Reputation: 95
I am trying to select a slice from a column in a dataframe based on a condition applied to a second, same-sized dataframe. I do not use column names and therefore need a solution that (I think) uses iloc.
Here is my code:
import pandas as pd
permnos = pd.read_csv('Ranks.csv')
total_cols = len(permnos.columns)
pntls = permnos.copy(deep=True)
for i in range(total_cols):
for j in range(pntls.iloc[:,i].count()):
pntls.iloc[j,i] = (j+1)/pntls.iloc[:,i].count()
print((pntls.iloc[:,0] > 0.1) & (pntls.iloc[:,0] <= 0.2))
#print(permnos.iloc[(pntls.iloc[:,0] > 0.1) & (pntls.iloc[:,0] <= 0.2), 0])
The dataframe permnos
contains identifiers (5 digit numbers) with columns of various row lengths. In each column, these identifiers are sorted (done in a separate program) from "best" to "worst". The for loop writes the dataframe pntls
such that a percent rank is created for each element in each column of permnos
based on position. That is, the values in each column of pntls
range from ~0 to 1, in ascending order. Through this step, all is well.
In my line currently commented out (the problem), I am trying to print the elements in column 0 of permnos
for which the values in column 0 of pntls
are greater than 0.1 and less than or equal to 0.2. [Note: Once I figure out how to actually select the desired elements, I have code that will use .tolist() to add the slice to a list; I think I have that bit sorted out if I can get the slice]. The currently commented out line yields:
NotImplementedError: iLocation based boolean indexing on an integer type is not available
To give an example of my desired output, suppose that in column 0 of pntls
the values between 0.1 and 0.2 are in rows 5 through 8, inclusive. Then I'd like to return the slice from permnos
of permnos.iloc[5:9, 0]
.
Is it possible to "communicate" between the two dataframes? If so, any help is greatly appreciated.
Upvotes: 0
Views: 1257
Reputation: 862641
I think "communicate" between the two dataframes is not possible, because different objects.
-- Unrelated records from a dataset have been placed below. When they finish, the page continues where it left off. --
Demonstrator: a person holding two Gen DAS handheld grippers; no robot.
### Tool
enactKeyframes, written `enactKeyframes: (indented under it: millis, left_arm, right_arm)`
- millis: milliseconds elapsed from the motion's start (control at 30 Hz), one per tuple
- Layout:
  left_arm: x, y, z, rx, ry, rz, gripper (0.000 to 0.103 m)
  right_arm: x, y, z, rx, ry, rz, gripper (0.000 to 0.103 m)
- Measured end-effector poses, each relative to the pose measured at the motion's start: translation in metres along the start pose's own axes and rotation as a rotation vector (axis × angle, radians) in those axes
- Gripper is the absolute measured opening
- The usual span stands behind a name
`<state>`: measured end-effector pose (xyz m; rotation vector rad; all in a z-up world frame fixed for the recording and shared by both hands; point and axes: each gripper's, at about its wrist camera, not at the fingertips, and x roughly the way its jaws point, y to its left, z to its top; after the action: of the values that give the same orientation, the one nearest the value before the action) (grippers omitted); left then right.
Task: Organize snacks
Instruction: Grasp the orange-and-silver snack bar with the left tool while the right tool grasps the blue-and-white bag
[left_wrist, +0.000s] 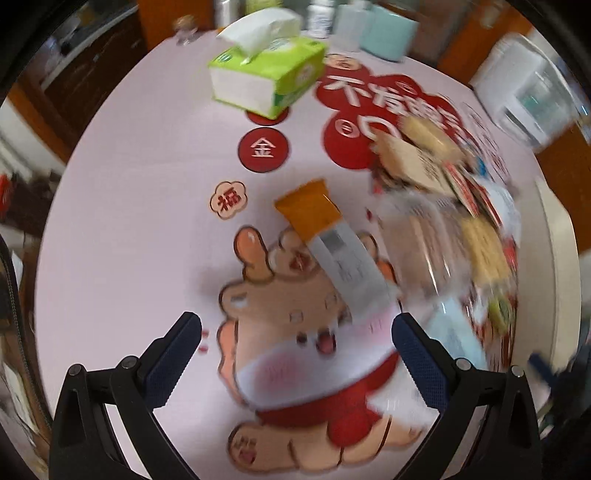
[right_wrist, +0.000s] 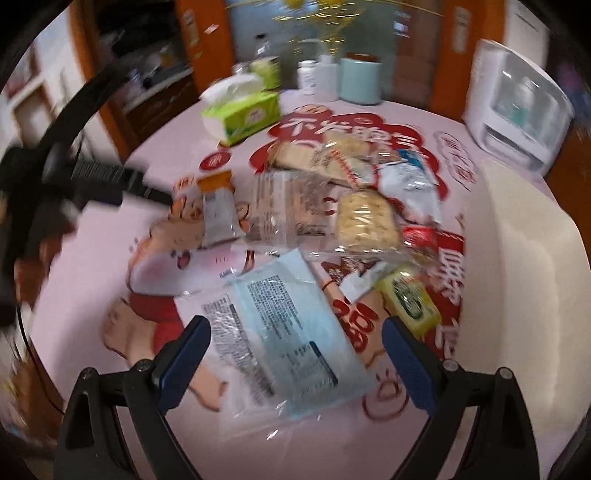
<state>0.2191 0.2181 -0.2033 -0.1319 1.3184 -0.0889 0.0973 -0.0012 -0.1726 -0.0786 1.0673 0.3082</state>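
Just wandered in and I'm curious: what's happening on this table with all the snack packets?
A person holds a two-finger tool in each hand, sorting snacks. Both are open and empty. The left tool faces an orange-and-white packet lying alone, apart from the pile. The right tool hovers over a light blue packet at the near edge of the pile. A white bin sits to the right.

This looks like a home dining room: a round table (right_wrist: 110, 258) under a festive cartoon cloth holds a tissue pack (right_wrist: 243, 110), bottles (right_wrist: 308, 75), a pale blue canister (right_wrist: 360, 79) and scattered snacks (right_wrist: 365, 218), with wooden cabinets (right_wrist: 155, 96) behind.
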Motion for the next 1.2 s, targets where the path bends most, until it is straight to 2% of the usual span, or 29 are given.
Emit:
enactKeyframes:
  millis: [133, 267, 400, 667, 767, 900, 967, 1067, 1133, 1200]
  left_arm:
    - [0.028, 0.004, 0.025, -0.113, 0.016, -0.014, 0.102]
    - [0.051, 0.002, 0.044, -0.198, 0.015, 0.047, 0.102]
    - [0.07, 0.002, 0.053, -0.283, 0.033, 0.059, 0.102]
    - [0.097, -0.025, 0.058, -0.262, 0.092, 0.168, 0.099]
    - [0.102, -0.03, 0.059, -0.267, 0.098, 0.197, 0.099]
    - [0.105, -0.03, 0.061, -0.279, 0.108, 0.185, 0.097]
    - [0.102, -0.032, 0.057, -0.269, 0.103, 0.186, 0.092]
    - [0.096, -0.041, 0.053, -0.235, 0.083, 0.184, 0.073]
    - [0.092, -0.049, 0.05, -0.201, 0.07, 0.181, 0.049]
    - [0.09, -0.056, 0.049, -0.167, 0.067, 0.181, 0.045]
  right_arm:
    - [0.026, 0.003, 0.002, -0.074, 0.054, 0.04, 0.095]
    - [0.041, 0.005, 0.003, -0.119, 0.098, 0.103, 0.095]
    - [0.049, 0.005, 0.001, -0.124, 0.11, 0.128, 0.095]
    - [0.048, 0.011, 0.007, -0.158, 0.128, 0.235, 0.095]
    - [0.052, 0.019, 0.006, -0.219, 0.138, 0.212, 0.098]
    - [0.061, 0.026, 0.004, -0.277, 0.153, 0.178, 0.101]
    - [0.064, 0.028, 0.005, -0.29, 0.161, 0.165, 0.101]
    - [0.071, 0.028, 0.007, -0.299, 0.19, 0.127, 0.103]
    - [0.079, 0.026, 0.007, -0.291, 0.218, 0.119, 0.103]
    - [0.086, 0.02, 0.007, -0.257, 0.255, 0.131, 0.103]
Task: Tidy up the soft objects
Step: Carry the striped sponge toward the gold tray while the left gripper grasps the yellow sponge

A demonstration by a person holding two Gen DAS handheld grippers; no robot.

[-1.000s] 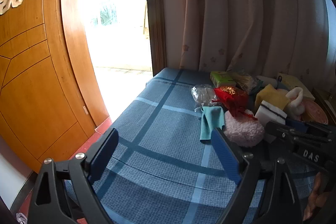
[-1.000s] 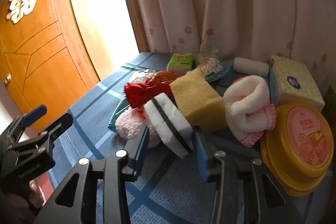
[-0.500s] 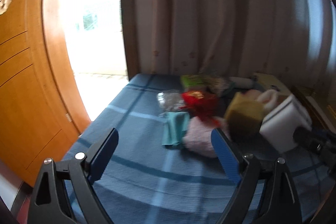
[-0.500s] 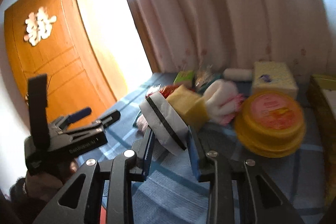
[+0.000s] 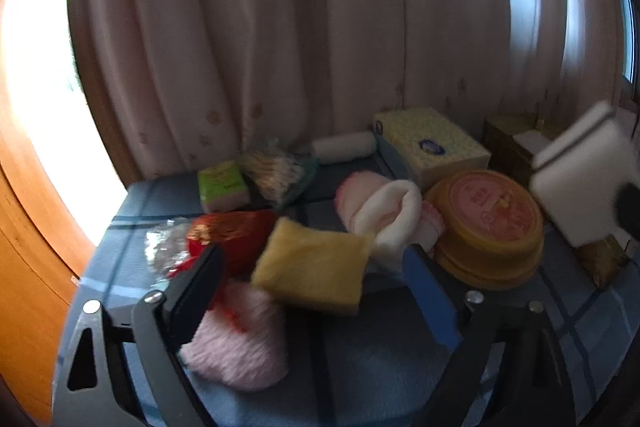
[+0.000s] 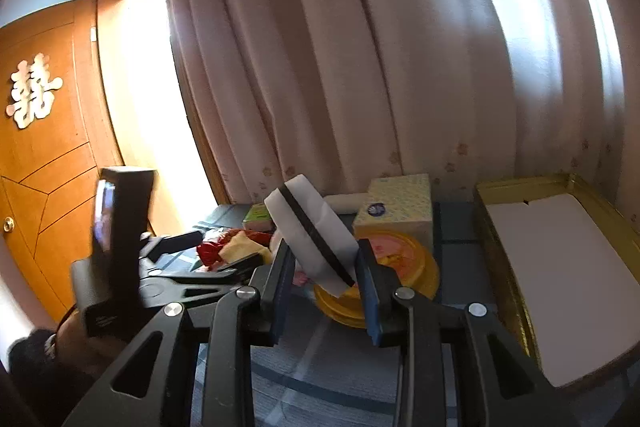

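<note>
- two hand-held grippers are at work: the right hand-held gripper (image 6: 324, 279) is clamped on a white sponge with a black stripe (image 6: 310, 231), which hangs in the air in front of the yellow tub (image 6: 404, 259) and tilts up to the left.
- the left hand-held gripper (image 5: 316, 291) has its jaws wide and closing, with nothing pressed between the pads; the yellow sponge (image 5: 312, 271) lies just left of the yellow tub and in line with the gap.
- the surface is a blue checked cover (image 5: 360, 367); i cannot tell whether a bed or a tabletop is under it.
- left of the yellow tub lie a fluffy pink piece (image 5: 236, 343), a red pouch (image 5: 236, 231) and a rolled white and pink towel (image 5: 384, 207), all crowded and touching.
- likely step: carry the held sponge to the gold tray (image 6: 560, 275), right of the yellow tub. to do it well, keep the squeeze steady, since foam gives and can slip, clear the tub's rim, and lower it flat on the white liner before letting go.
- behind the yellow tub stand a tissue box (image 5: 432, 147), a green pack (image 5: 222, 185) and a white roll (image 5: 344, 147), against the curtain (image 5: 280, 27).
- hard to read: the left view is smeared by motion, the tray's near end is cut off, and the label on the tub's lid is unreadable.
</note>
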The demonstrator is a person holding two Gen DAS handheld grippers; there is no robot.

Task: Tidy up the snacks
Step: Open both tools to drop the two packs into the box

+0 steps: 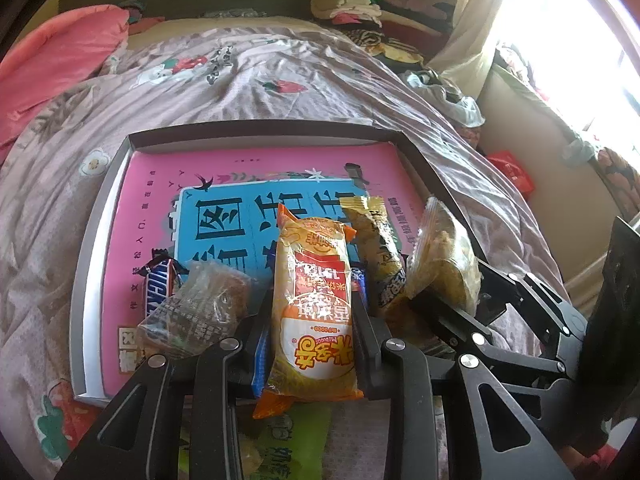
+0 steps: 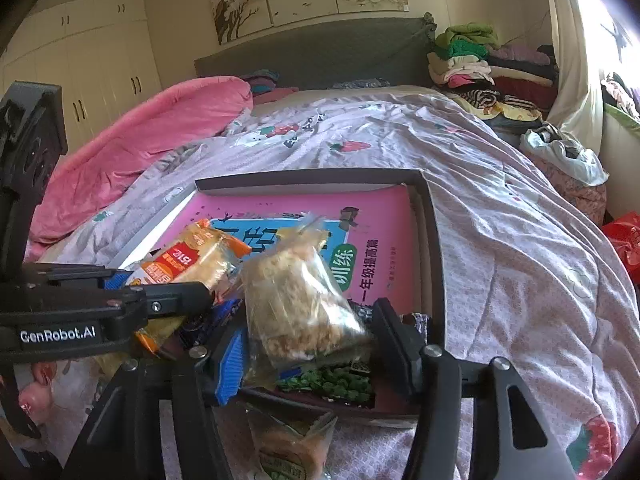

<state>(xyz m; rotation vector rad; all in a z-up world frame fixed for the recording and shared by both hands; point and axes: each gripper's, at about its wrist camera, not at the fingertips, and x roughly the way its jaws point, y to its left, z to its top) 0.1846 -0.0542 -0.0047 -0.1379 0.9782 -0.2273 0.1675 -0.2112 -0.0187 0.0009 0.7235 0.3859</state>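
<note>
My left gripper [image 1: 312, 304] is shut on an orange and yellow snack pack [image 1: 312, 300], held lengthwise over the near end of a shallow dark-rimmed box [image 1: 264, 130]. A pink and blue book [image 1: 224, 168] lines the box. My right gripper [image 2: 310, 320] has a clear bag of pale crispy snack [image 2: 300, 300] standing between its fingers. The bag leans on the blue left pad [image 2: 232, 364], its top is blurred, and the right finger [image 2: 400, 344] stands at its edge; the jaws look open. In the left wrist view that bag [image 1: 444, 256] is at the box's right rim.
Lying in the box are a Snickers bar [image 1: 160, 284], a brown cake in clear wrap [image 1: 196, 308], a yellow and black pack [image 1: 376, 248] and a green pea pack [image 2: 332, 384]. Another clear snack bag [image 2: 288, 448] lies on the floral bedcover [image 2: 500, 240]. A pink quilt [image 2: 140, 152] is at the left.
</note>
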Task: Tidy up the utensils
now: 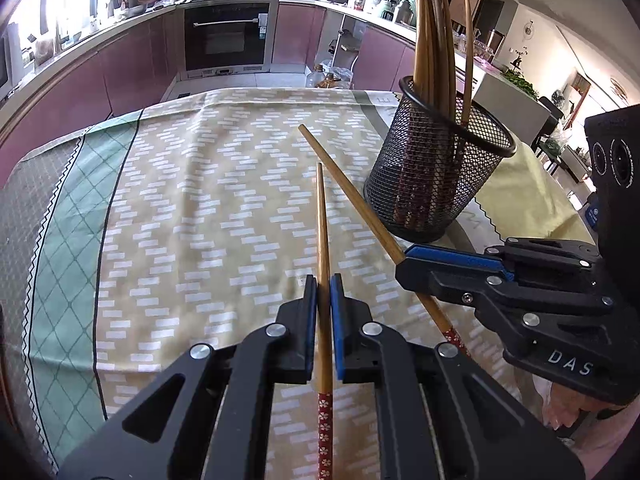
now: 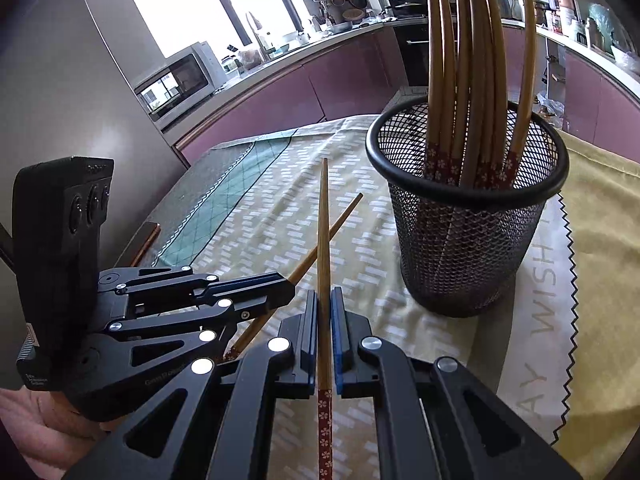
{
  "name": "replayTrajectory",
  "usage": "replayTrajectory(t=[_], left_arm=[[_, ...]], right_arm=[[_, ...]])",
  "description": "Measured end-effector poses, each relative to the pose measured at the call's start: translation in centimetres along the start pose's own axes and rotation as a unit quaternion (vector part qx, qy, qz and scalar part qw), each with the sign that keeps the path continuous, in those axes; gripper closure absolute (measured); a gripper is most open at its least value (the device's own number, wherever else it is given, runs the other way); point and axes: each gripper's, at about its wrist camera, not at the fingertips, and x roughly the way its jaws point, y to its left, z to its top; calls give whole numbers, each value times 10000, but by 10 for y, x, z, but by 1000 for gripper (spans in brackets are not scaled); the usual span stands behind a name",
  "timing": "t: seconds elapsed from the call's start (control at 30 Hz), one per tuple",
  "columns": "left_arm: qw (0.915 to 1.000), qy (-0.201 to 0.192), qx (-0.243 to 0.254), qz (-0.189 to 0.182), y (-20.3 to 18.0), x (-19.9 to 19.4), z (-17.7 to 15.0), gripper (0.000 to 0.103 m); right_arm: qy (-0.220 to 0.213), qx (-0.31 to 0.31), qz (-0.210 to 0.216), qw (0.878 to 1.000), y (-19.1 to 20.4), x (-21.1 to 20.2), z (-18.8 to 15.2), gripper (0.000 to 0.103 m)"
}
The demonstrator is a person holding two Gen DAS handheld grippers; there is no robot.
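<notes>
Each gripper holds one bamboo chopstick with a red flowered handle end. In the left wrist view my left gripper (image 1: 323,282) is shut on a chopstick (image 1: 321,220) that points away over the table. Just to its right, my right gripper (image 1: 403,261) is shut on a second chopstick (image 1: 344,184), slanting up-left. In the right wrist view my right gripper (image 2: 324,298) clamps its chopstick (image 2: 323,220), and the left gripper (image 2: 289,283) holds the other chopstick (image 2: 338,220), which crosses behind it. A black mesh cup (image 1: 436,176) (image 2: 468,232) holding several chopsticks stands upright just right of both grippers.
A patterned tablecloth (image 1: 200,208) covers the table, with a yellow cloth (image 2: 600,240) with a zigzag edge under the cup. A flat dark object (image 2: 146,236) lies at the table's left edge. Purple kitchen cabinets and an oven (image 1: 226,36) lie beyond the far edge.
</notes>
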Motion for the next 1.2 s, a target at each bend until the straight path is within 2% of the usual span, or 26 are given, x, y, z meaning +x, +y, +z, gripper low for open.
replayTrajectory(t=[0.4,0.8,1.2], left_arm=[[9994,-269,43,-197,-6,-35,0,95],[9956,-566,78,-739,-14,-69,9,96],[9920,-857,168,-913,-18,-95,20,96]], right_arm=[[-366,-125,157,9991,5,-33,-2,97],[-785,-116,144,9967,0,-64,0,97],[-1104,-63,108,9938,-7,-90,2,97]])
But if same length and same index is possible create mask in one df
and apply it to second one.
Also is possible filtering if different indexes (but same lengths), then is necessary add .values
to mask
like permnos[m.values].iloc[:, 0]
for boolean numpy array.
pntls = pd.DataFrame({'B':[.2,.1,.12,.4,.15,.4],
'C':[7,8,9,4,2,3],
'D':[1,3,5,7,1,0],
'E':[5,3,6,9,2,4]})
print (pntls)
B C D E
0 0.20 7 1 5
1 0.10 8 3 3
2 0.12 9 5 6
3 0.40 4 7 9
4 0.15 2 1 2
5 0.40 3 0 4
m = (pntls.iloc[:,0] > 0.1) & (pntls.iloc[:,0] <= 0.2)
print (m)
0 True
1 False
2 True
3 False
4 True
5 False
Name: B, dtype: bool
permnos = pd.DataFrame({'a':[7,8,9,4,2,3],
'b':[1,3,5,7,1,0],
'c':[1,3,5,7,1,0],
'd':[5,3,6,9,2,4]})
print (permnos)
a b c d
0 7 1 1 5
1 8 3 3 3
2 9 5 5 6
3 4 7 7 9
4 2 1 1 2
5 3 0 0 4
First filter by boolean indexing
and then select:
df = permnos[m].iloc[:, 0]
print (df)
0 7
2 9
4 2
Name: a, dtype: int64
Use loc
and select columns names by slicing:
df = permnos.loc[m, permnos.columns[0]]
print (df)
0 7
2 9
4 2
Name: a, dtype: int64
Your original solution return:
df = permnos.iloc[m, 0]
print (df)
NotImplementedError: iLocation based boolean indexing on an integer type is not available
Upvotes: 1